Axel "Vatira" Touret is 20 years old. He has been a professional Rocket League player for less than three full seasons. And on Sunday night in Paris, he tied the most decorated player in the history of the game.
With Karmine Corp's 4-1 Grand Final win over Twisted Minds, Vatira picked up his fourth RLCS Major title in the open era — equalling Pierre "Turbopolsa" Silfver, the Swedish player whose résumé defined Rocket League's League Play decade. He's also now the first player to win two, three, and four Majors in the open era, period.
So is the GOAT conversation over? Not quite. But it is, finally, fully open.
The case for Vatira
The raw numbers are the easiest part of the argument:
- Four Majors in three seasons — London (Moist Esports, rookie year), plus three under the Karmine Corp banner.
- MVP of the Paris Major, and a regular presence on tournament all-star lists since his debut.
- Two RLCS Majors in 2026 alone, after winning the Kick-Off Weekend in Copenhagen back in December.
- Career win rate against top-five opponents that, by any public tracking site, sits at the absolute top of the active player pool.
Beyond the trophies, the way Vatira wins matters too. He's a freestyler in a sport where freestyling has been historically punished by clean, defensive play — and he's still putting up Major MVP runs against the cleanest, most defensive teams in the world. The mechanical ceiling is genuinely without peer.
The case against (for now)
One word: Worlds.
Turbopolsa won three RLCS World Championships across two organizations. The current GOAT bar isn't just "win Majors" — it's "win the biggest event on the calendar, repeatedly." Karmine Corp have been to Worlds before. They have not yet lifted the trophy. Vatira's haul, for all its weight, is missing the one ring that defines a career.

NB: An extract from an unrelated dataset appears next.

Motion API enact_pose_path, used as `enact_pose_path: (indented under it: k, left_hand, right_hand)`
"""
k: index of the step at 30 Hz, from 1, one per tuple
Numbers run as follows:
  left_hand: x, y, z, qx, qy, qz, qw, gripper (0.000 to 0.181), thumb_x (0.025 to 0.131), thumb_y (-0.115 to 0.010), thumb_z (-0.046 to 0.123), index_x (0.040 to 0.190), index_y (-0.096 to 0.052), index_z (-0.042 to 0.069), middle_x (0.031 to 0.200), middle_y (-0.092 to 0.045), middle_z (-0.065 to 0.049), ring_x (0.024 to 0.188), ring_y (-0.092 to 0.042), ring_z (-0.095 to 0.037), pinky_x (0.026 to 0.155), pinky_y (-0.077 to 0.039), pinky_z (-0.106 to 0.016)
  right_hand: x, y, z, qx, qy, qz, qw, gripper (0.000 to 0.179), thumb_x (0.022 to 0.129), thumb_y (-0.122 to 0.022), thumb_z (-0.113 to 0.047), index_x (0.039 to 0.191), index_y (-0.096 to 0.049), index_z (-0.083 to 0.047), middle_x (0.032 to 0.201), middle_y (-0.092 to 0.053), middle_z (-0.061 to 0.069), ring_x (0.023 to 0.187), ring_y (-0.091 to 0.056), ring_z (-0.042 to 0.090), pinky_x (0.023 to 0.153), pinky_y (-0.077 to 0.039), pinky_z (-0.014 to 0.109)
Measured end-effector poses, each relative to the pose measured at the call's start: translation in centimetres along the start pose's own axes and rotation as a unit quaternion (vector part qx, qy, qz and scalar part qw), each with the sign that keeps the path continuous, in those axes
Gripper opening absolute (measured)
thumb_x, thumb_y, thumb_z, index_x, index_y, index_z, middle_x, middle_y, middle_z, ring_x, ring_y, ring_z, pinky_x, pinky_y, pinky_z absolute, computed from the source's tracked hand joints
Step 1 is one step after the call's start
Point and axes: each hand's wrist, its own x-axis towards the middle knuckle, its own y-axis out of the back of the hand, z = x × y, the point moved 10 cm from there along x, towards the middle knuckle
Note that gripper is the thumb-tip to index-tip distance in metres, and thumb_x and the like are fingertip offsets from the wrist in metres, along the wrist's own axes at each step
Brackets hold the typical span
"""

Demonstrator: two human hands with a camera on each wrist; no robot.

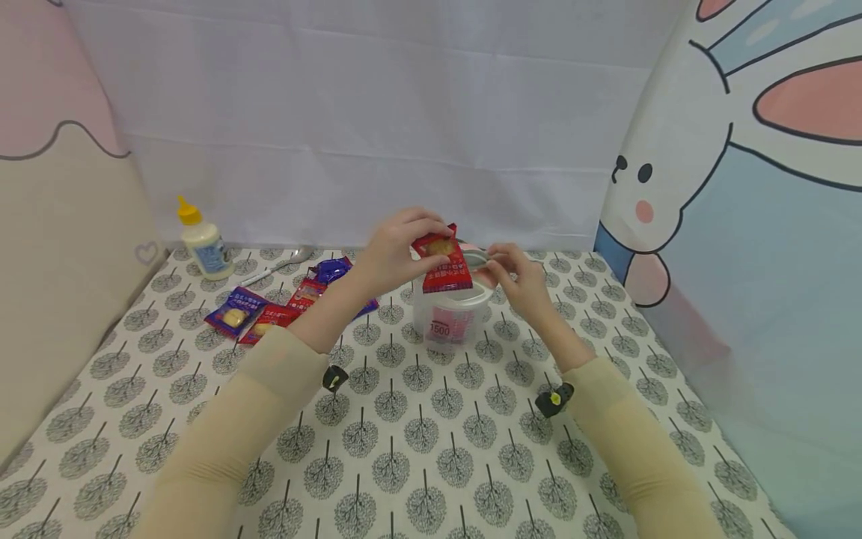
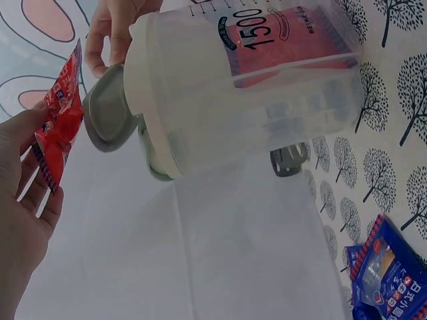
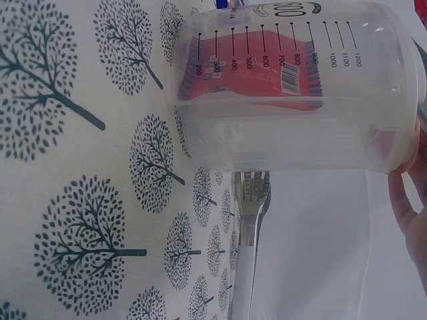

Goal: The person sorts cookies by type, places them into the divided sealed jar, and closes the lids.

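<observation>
My left hand pinches a red snack packet by its edge, above and in front of a clear plastic container. With its fingertips my right hand grips the raised grey lid flap of that container. The left wrist view shows the flap standing up from the pale rim, near the held packet. Inside the upright container, behind its measuring marks, lies another red packet. The right wrist view shows only part of my right hand, at the rim.
Left of the container lie several red and blue packets. Behind them are a spoon and a white bottle with a yellow cap. A fork-like utensil with a white handle lies beyond the container. A white cloth backdrop closes off the table's back.
</observation>
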Motion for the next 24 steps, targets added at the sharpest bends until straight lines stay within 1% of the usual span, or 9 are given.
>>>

There's also the era question that any GOAT debate has to wrestle with. The League Play era was a smaller, less globally competitive scene than today's open circuit. The argument cuts both ways: Turbopolsa won inside a more concentrated European top tier, while Vatira is winning in a 20-team international field with North America, MENA, SAM, APAC, and OCE all sending serious threats.
To truly be up there with the greatest, the Frenchman must deliver on Rocket League's biggest stage. Fort Worth, in September, is the test.
What September decides
The RLCS 2026 World Championship runs September 15–20 at Dickies Arena in Fort Worth, Texas. Karmine Corp have already qualified. Twisted Minds will be there. So will Gentle Mates, Vitality, NRG, Shopify Rebellion, and whatever shape the rest of the bracket takes after the Last Chance Qualifier in July.
If Vatira lifts that trophy, the debate doesn't end — debates like this never really do — but the answer becomes a lot harder to argue with. If he doesn't, it's another year of "almost." Either way, the only player anyone is asking about right now is a 20-year-old freestyler from France who, four years ago, was playing Open Qualifiers.
Opinion: on the current trajectory, with two more Worlds appearances virtually guaranteed before age 23, Vatira passing Turbopolsa feels less like a question of "if" and more like "how soon." That's not a GOAT crown yet. It's a very, very tight title fight.